If you’ve done any exercise beforehand, that will make it easier for you to sweat.

If you’re dehydrated and you don’t drink water and stuff like that, then that’s a whole different animal.

You’re going to have trouble sweating.

So I don’t think I have to tell anybody that.

It’s kind of a given.

What you want to do is just like right now, I’m propping the door open.

Just prop the door open and that’ll allow you to have some fresh air.

That’ll A, give you a break.

B, let some of this stagnant air out.

It’s a good idea to do that every now and then.

And then naturally control the temperature without even touching the controls.

So it’s a win, win, win across the board.

I hope that answers, you know, the basis of the question, how hot should you use the infrared sauna?

You know, how long should you stay in?

You should really listen to your body and no one else.

But if you can at least stay in 20 minutes.

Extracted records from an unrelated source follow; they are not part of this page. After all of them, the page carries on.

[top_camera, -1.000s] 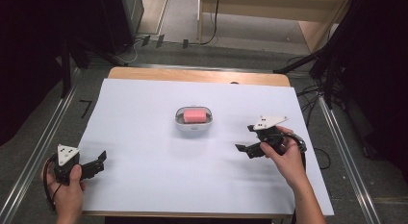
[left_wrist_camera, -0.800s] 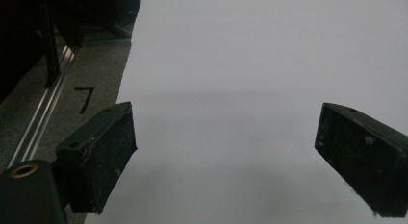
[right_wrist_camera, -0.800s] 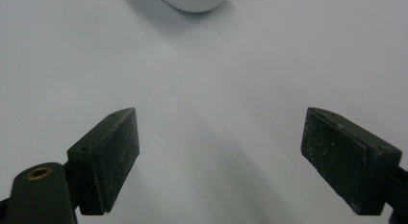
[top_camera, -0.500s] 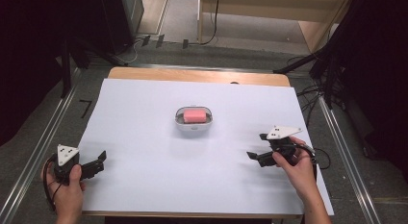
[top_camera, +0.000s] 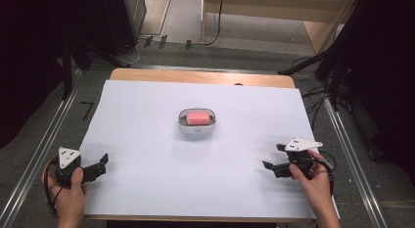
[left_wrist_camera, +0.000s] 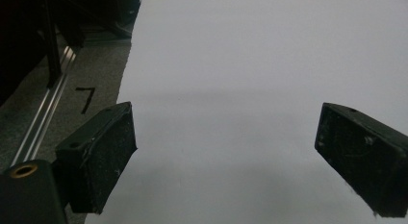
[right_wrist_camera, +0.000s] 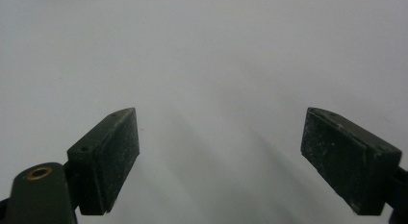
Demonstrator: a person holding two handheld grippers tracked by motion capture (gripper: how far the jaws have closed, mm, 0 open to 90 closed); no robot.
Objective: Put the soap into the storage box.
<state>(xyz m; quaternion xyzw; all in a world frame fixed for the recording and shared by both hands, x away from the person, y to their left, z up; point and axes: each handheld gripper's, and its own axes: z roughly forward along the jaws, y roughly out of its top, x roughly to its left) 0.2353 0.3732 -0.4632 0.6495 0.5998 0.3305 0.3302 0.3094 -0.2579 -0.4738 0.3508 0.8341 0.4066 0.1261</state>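
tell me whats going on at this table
A person holds a two-jaw gripper in each hand over a white sheet on a table. The left gripper sits near the front left corner and the right gripper near the front right edge. Both have their jaws wide apart with nothing between them. In the middle stands a small white container with a pink block inside, and neither gripper touches it.

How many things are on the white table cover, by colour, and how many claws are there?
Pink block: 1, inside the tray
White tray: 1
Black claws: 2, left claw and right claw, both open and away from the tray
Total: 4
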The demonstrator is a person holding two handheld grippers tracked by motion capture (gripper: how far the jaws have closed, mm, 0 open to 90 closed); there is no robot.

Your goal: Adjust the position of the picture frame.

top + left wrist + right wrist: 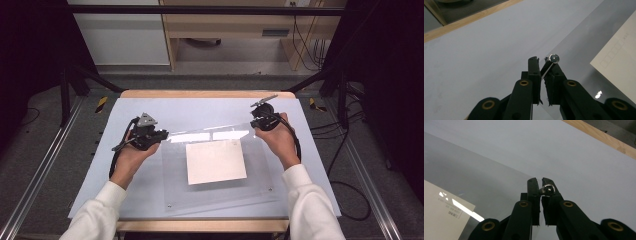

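The left hand-held gripper [161, 134] and right hand-held gripper [254, 123] each clamp a far corner of the clear sheet [220, 192], tilting it up above the paper [216, 162] on the table [125, 115].

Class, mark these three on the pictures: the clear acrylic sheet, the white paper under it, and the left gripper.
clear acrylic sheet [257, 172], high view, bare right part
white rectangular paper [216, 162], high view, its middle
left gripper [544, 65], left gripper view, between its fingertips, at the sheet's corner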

I would say when you’re starting out, don’t stay in more than 40 minutes.

That’s plenty for a newbie.

And then when you work up to it, you can stay in for an hour or you could get out, take a break and then get back in.

If you want to do like an hour and a half session, a lot of the NIAC and detoxes or the protocols have that type of timeline in them.

And as always, if you have any questions, comment down below in the video and let me know what you’d like to see in tomorrow’s video.

And there was one other thing I was going to tell you.

If you’re just starting out and you’re not used to saunas and you’re having, you know, difficulties or if you feel worse after you’ve done your infrared sauna session, the first thing to know is that if you’re in a high EMF sauna, that could have something to do with it.

If you’re not, and you’re in a sauna that’s from the certified sauna list that I’ve tested, we know it’s low EMF.

The number one thing that I would recommend is that you go watch my other videos or just post a comment in the YouTube video and ask me if I need to, I can make a follow up video explaining it exactly for you.

But if you feel bad, a lot of the time it’s because you have leaky gut and you, your body is trying to eliminate things, but they’re recirculating into the bloodstream.

And so you need to take a binder.

So there’s all different types of binders.

I’ve done a bunch of videos on them.

If you want to know more about that, just ask me in the comments below or go on YouTube and search for my sauna detox binders videos.

I also have some blog posts on the blog, cleverleverage.com, but a lot of people that I’ve worked with and myself included, it makes a huge difference whether or not you sauna with a binder or without.

So for a lot of people, when you first start, it’s very important to get a binder that works good for you.

I like Interos gel, but again, you can see my other reviews.

Interos gel is silica based, so it has a high affinity for aluminum.

There’s other binders that work well for other things, but again, this video is getting really long.

Hope it was helpful for somebody.

Have a great night guys. see you in tomorrow’s video.